Quando o grito ecoou pelo campo de treinamento as outras duas criaturas pararam, pareciam de certa forma sentir o impacto em sua companheira, gritaram também, ainda mais forte do que antes, e investiram ferozmente contra quem os atacava.
Um dos animais, cercado por pessoas, esticou as grandes garras e girou sobre um dos pés em um ataque circular, atingindo todos à sua volta, dos quais alguns não levantaram mais. A segunda, que se via na frente de Poah, correu em sua direção e abriu as duas mãos mostrando as garras, prestes a atacar. Poah, percebendo o ataque eminente concentrou energia e lançou uma bola de luz em direção à criatura, mas já não havia mais nada em sua frente, pode apenas perceber um vulto girando sobre a sua cabeça, caindo em pé atrás de si e seu pescoço sendo atingido pela última vez.
Assim que terminou o giro de ataque à Poah, a criatura percebeu Lyahn se aproximando e girou novamente, mas agora abaixada, derrubando ele no chão e cravando suas garras em seu peito.
Não demorou muito para a criatura que havia sido atingida pelas pedras se recuperar e ajudar suas companheiras. O que se seguiu dali foi uma sucessão de ataques, rajadas de energia e gritos agonizantes.
Minutos, foi o que durou o ato heróico dos homens e mulheres que se encontravam no campo de treinamento, nada além disso. As criaturas pareciam prever todos os ataques e se esquivavam de todos, atacando e matando todos à sua volta.
No chão, com a visão turva e o corpo doendo, fraco, Sik via a destruição que causara àquelas pessoas, a esperança falsa que havia lhes dado, o próprio pensamento ilusório de que podia terminar com aquela guerra. Se culpava por ter arrastado aquelas pobres pessoas até o lugar de sua morte, pensava na família de todos, nas esposas, maridos e filhos que o condenariam por ter sido o arquiteto daquela missão suicida.

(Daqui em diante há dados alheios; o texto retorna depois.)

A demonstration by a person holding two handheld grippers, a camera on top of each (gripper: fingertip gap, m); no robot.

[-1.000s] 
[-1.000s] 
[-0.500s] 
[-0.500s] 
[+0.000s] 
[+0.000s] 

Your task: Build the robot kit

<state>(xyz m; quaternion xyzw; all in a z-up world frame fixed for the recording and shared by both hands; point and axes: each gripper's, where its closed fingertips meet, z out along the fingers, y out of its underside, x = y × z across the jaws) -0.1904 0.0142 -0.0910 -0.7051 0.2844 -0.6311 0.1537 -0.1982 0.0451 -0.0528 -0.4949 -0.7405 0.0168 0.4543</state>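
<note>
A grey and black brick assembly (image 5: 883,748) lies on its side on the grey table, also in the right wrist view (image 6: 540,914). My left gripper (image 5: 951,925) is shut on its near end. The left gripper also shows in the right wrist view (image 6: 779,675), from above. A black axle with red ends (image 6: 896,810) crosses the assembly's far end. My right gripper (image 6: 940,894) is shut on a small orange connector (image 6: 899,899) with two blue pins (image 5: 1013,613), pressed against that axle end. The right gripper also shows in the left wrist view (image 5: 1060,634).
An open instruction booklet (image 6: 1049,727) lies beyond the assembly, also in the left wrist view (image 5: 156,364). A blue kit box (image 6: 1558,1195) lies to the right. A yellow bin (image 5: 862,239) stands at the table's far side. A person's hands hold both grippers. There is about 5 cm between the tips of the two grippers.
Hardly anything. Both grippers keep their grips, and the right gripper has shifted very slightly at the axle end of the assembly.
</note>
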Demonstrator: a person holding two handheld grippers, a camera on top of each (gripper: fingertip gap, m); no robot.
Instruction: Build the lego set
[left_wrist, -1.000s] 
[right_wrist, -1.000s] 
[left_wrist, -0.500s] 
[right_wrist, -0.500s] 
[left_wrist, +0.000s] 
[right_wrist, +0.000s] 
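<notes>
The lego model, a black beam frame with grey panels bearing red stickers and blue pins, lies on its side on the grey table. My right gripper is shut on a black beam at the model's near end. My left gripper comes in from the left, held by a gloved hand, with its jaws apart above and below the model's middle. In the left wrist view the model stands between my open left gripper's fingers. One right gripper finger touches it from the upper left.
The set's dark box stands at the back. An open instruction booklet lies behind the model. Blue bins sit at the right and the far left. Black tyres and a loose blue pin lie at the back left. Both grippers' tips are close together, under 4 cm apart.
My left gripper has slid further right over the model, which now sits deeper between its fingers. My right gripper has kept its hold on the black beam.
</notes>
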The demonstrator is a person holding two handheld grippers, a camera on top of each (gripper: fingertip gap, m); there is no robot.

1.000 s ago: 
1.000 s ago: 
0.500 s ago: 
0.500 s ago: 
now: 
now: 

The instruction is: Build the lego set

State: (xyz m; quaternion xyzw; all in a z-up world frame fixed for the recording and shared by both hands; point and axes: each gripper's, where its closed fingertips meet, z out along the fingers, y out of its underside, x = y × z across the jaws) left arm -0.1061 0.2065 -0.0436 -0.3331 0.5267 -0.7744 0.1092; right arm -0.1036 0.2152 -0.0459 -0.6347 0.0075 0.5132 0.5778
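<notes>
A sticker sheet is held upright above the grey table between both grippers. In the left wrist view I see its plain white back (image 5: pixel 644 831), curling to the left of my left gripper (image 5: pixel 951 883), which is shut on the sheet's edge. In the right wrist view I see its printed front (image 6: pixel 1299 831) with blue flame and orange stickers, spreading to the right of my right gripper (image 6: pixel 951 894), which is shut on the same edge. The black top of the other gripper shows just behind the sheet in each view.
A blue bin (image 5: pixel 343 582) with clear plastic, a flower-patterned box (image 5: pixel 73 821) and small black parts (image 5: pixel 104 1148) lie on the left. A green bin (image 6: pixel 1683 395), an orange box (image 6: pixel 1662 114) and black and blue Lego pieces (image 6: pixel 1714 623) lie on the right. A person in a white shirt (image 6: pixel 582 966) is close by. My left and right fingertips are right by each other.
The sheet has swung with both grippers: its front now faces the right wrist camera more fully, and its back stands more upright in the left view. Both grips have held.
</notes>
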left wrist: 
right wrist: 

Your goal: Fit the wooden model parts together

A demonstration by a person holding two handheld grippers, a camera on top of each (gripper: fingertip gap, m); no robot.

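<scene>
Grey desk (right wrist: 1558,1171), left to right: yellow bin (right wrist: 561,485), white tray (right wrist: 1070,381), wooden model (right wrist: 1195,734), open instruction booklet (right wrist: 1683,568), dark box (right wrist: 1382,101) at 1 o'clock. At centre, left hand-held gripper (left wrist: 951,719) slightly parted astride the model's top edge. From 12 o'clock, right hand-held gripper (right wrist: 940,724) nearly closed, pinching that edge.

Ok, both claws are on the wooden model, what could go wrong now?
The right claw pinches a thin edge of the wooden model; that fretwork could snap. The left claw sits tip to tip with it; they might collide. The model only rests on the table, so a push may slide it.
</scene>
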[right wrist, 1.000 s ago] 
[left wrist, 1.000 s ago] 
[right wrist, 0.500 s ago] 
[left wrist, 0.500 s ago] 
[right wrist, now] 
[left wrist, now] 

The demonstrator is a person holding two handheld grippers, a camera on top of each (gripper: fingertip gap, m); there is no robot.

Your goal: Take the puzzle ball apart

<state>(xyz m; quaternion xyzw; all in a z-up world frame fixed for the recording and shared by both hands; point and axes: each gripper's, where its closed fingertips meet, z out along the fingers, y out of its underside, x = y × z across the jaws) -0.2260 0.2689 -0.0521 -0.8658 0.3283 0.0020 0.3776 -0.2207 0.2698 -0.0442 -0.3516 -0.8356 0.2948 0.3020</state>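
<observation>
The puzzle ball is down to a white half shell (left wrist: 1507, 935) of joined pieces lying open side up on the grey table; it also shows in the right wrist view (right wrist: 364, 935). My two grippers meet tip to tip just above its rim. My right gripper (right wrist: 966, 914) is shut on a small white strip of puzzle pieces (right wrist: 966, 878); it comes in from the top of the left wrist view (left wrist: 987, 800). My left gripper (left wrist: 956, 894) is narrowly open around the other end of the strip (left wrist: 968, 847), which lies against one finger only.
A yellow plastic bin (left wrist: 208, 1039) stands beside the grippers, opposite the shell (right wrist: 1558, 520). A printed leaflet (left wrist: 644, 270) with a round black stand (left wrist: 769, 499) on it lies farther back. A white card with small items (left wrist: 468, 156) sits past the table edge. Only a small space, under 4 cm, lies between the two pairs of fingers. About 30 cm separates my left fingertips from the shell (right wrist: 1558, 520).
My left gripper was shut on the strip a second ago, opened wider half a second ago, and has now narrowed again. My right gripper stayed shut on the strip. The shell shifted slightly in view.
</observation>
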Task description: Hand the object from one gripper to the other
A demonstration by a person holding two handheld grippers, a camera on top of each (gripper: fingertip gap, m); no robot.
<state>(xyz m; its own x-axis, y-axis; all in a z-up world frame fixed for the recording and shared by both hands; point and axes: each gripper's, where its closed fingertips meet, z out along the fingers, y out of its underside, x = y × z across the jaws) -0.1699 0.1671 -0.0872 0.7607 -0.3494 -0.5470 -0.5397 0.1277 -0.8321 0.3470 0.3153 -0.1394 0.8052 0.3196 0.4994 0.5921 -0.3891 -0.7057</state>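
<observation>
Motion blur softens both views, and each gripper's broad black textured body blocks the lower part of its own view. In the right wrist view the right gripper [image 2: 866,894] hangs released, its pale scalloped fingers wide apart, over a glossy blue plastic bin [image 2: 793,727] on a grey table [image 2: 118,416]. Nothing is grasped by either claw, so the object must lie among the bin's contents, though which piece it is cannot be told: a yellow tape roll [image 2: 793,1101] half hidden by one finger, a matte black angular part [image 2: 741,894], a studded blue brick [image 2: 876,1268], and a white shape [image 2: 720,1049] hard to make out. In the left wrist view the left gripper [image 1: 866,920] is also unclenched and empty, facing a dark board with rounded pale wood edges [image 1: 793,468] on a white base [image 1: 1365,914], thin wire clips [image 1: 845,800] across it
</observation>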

Pensava no mundo que havia deixado para trás, o mundo que havia sido dominado e que jamais conseguiria se erguer novamente, o mundo que um dia havia sido calmo e pacífico e que pelo ódio e ganância havia se tornado um lugar sombrio, berço de mortes, túmulo de sonhos.
Continuou olhando em volta, seus sentidos falhando, via cada vez mais pessoas caindo, mas quem procurava não estava ali, seu filho, Matt, o que havia sobrado de sua família, a única coisa que tinha, havia sumido. Talvez estivesse morto, talvez o estivesse esperando em um outro mundo que ainda não conhecia, o mundo de onde as energias tinham vindo.
Sentiu o peito arder, o coração acelerar, viu um transmutado com as garras transpassando seu tórax. Sentiu a vida deixando seu corpo, sentiu-se voltando a fazer parte das energias que vagavam pelo espaço.
- Eu te perdôo meu amigo!
Sabia que aquela criatura não tinha culpa do que estava fazendo, sabia que não teria mais nenhuma chance, sentia que já não podia permanecer naquela existência física. E não mais existiu daquela forma.